It was a real treat to meet one of my favourite gardeners (and friends) when I was in Canada recently. And also to be introduced to the delights of ferns. Which I’ve always thought were just there really to fill up some space. (I KNOW! I have an invisible speech bubble saying – #confession – in my head as I write this, which probably suggests I’m spending too much time on social media and not enough in the garden appreciating all plants.)
So back to the garden. It is on an island, and so not only has a beautiful ocean view from nearly everywhere.

But also some unwelcome visitors in the form of small goats (I didn’t see these although I would love to have done) and deer (which I did see, they were munching too!)
I don’t think this is their bones above. But I LOVED this desk. It reminded me of the magic that can happen when a gardener is also a naturalist. And how peaceful it looks. This is what is important in life, isn’t it? And she’s a proper gardener too. Just look and admire this compost station.
There’s a wonderful thing going on in this garden. Because of those goats and deer, my friend has put fencing up and is busy recreating the missing middle layer of the natural landscape around. It was fascinating to see this happening so deliberately, and then comparing her natural island garden to the rest of the island. Because before I saw round her garden, I knew something had been missing but I hadn’t been able to put my finger on it. These pictures below are the garden in process, and shows just how much work it takes to create a ‘natural’ look. It has been a particularly dry summer in Canada too, lovely for us tourists but worrying for the plants, many of which were being tended individually.
This garden is really a work of generosity and skill, using only plants indigenous to this most easterly Gulf Island. It made me look and think again at layers, and proportion, and also about how gardens aren’t just about the plants, but are about light and shade and also shadows they throw.

And then once I started looking at ferns, I couldn’t stop. These photos below are from the VanDusen Botanical Gardens in Vancouver…

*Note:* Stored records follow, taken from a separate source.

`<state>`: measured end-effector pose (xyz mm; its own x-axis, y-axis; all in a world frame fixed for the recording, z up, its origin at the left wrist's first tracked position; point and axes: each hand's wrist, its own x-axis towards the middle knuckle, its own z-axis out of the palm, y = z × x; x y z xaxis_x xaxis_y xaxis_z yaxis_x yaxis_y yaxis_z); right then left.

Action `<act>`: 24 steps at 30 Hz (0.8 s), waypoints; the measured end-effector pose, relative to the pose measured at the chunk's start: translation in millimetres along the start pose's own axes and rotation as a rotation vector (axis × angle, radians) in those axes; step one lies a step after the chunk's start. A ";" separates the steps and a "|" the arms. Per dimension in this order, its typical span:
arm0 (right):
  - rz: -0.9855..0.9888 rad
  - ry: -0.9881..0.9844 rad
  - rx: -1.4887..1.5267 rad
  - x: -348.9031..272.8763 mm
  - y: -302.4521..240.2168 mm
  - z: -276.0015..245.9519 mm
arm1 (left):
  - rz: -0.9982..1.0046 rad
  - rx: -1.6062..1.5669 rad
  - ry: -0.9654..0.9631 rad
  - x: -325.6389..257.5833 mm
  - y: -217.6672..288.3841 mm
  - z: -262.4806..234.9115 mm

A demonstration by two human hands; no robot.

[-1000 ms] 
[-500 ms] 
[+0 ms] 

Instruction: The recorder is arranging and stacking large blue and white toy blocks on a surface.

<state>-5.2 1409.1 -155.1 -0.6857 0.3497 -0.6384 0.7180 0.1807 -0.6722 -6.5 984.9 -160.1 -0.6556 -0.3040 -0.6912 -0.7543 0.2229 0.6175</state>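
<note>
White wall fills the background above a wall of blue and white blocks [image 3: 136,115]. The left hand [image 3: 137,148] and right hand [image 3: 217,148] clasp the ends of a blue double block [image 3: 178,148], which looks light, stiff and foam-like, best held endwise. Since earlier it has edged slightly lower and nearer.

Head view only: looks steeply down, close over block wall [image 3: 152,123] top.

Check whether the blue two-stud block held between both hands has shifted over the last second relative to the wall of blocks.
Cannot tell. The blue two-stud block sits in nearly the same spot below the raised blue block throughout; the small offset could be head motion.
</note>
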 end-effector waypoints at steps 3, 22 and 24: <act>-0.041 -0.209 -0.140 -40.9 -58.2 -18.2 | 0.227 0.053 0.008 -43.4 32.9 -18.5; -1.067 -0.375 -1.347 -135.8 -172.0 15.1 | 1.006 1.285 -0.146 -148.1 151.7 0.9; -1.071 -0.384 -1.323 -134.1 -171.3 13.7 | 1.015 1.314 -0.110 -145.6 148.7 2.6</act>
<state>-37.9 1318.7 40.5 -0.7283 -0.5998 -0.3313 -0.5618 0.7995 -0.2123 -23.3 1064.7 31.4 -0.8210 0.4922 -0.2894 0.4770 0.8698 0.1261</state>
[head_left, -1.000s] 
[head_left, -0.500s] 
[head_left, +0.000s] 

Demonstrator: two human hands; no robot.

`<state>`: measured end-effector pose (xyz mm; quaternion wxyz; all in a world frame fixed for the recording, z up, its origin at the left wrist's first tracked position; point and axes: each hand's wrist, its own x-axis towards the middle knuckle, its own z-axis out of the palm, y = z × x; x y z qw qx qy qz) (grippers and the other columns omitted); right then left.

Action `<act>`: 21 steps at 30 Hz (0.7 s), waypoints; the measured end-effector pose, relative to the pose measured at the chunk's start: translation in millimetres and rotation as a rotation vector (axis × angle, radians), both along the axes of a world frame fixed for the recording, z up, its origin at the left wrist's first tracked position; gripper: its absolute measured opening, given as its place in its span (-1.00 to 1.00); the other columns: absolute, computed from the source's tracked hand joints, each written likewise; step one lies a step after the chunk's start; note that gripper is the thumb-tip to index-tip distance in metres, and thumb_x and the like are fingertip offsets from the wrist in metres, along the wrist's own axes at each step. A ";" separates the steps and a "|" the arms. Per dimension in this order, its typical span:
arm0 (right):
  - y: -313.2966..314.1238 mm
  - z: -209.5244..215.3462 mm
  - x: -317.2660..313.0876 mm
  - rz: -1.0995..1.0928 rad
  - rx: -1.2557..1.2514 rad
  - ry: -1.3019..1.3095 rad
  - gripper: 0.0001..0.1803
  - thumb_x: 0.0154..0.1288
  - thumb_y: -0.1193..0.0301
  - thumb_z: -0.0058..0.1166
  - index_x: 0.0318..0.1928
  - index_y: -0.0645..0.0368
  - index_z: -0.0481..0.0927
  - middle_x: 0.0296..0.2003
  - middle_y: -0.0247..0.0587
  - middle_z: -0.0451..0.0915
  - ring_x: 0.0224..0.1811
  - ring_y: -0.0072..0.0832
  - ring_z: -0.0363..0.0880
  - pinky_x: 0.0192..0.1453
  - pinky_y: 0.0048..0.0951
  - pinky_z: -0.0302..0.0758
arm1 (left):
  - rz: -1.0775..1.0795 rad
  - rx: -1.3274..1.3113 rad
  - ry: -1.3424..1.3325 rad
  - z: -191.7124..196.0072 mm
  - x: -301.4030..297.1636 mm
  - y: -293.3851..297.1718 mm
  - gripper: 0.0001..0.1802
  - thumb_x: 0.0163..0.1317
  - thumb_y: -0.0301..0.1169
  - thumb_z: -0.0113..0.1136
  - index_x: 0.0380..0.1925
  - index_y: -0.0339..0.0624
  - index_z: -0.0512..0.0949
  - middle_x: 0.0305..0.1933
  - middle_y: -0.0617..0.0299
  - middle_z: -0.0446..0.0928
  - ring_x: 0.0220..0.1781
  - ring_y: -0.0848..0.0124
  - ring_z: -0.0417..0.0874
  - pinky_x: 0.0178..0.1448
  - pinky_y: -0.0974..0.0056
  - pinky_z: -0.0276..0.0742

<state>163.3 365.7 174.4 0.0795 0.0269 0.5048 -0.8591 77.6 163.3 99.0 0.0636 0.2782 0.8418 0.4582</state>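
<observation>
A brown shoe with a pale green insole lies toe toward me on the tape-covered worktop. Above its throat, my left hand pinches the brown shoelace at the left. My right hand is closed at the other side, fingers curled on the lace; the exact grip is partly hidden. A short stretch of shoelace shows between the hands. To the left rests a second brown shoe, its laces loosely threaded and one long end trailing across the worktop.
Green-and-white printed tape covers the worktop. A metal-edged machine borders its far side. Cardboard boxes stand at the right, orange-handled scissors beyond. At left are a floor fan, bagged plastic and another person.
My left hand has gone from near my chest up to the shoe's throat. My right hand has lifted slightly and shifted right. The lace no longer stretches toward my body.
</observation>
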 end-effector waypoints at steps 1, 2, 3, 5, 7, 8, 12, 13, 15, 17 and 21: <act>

What joy then to come home and look up Pteridomania, which means Fern Madness or Fern Craze, and hit Victorian England like a hurricane. The name – from the Greek for Fern, coming from Pteron for feather, was first devised by Charles Kingsley in his book Glaucus, or the Wonders of the Shore. Rather patronisingly, he said:
Your daughters, perhaps, have been seized with the prevailing ‘Pteridomania’…and wrangling over unpronounceable names of species (which seem different in each new Fern-book that they buy)…and yet you cannot deny that they find enjoyment in it, and are more active, more cheerful, more self-forgetful over it, than they would have been over novels and gossip, crochet and Berlin-wool.[1]
There are some lovely articles I found here and here, which include this illustration of fern hunting in action:
And – forget goats and deer – the full baskets shown above were probably the reason this strange notice was put up!
Anyway, I came back from Canada with a slight touch of Pteridomania, which has led to this latest beauty uncurling itself in MY garden back in Tunbridge Wells:
And a poem…
Lucy’s not crying over her crochet
and Jane’s escaped from the novel net,
Freda and Jo have stopped talking
about how Ali’s wound up the Berlin wool,
Because now ferns tickle us all like a feather:
sipping tea in fern cups, fern silk rustling
round our hips. Yes, the Lady fern’s uncurling
our purse-strings into a topknot of Venus’s hair.